Buck: What I can tell you is, and and this goes back to sort of your calculations and numbers and we can dive into that later because you know I am the enemy of the retirement calculator. I don’t believe in them and that’s another issue altogether. But when you say retirement in general I mean what are we retiring from? I mean like let me just tell you from my perspective and like you and in a different way you know I hit a point where, and today if I didn’t want to work anymore if I didn’t want to do anything, I wouldn’t have to. But I want to. For some of us particularly and you I mean you strike me as a very entrepreneurial guy, for us entrepreneurs it is in our blood to work, it is in our blood to create enterprise and you know my friend Jorge Newberry who has a fund he’s over there and he’s in Chicago too he and I were talking about this because we share some character personalities and he said something that I think was incredibly powerful. He said it’s the money for me at this point is not important. Money is just a way to keep score. So if you are if you are doing something you are excited about and that could be you know entrepreneurial stuff and in the case of me and Jorge, money then becomes well it’s part of what we do. I mean I don’t know what retirement means. To me retirement means death, right? What am I retiring from? I mean I retired from medicine but I don’t understand the whole notion of retiring it’s really about trying do something now that you want to do for the rest of your life and you know for a lot of doctors for example these you know I’m not one of them I’m a doctor but I’m not one who likes practicing and seeing patients, they want to do this for rest their life, they’re not looking to retire. So what do you mean when you talk about retirement?

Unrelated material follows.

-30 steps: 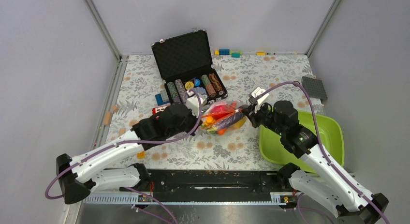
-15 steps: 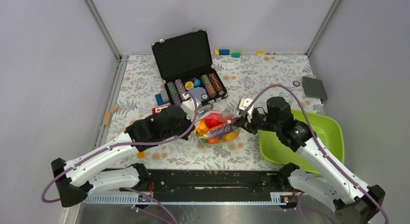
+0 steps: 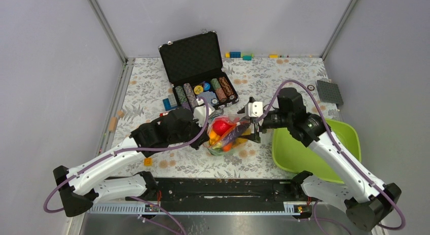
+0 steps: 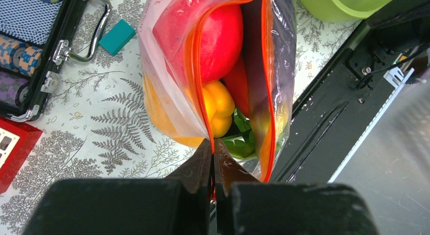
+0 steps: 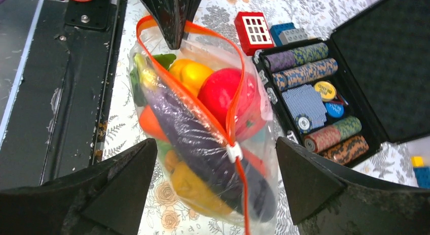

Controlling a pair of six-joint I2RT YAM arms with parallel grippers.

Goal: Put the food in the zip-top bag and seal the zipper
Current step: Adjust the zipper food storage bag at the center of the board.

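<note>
The clear zip-top bag hangs between my two grippers above the flowered table, stuffed with the food: a red apple, a purple eggplant, a yellow pepper and green lettuce. My left gripper is shut on one end of the orange-red zipper. The mouth gapes from there to a white slider; beyond the slider the strip runs as one closed line. My right gripper stands open, one finger on each side of the bag's slider end, touching nothing.
An open black case of poker chips lies just behind the bag. The lime-green tray sits under the right arm. A red block and blue bricks lie by the case, more bricks along the back wall, a dark baseplate far right.
My right gripper has opened and let go of the bag's zipper end. Both grippers and the bag have drifted left and toward the near edge; the left stays shut.
</note>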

Grant: It’s having the ability to live life on your own terms, no matter what that means. And so for me retirement was I’m retiring from the corporate world and having to spend 40 years on the road meeting clients and selling projects and dealing with all the HR issues that my employees always had and dealing with all the management headaches and all the stuff. So it’s shifting from doing what you had to do to now doing what you want to do, massive difference.
Buck: But mastering them from something but absolutely not retiring from being industrious in general.
Grant: No I mean what work makes us happy, it makes us human.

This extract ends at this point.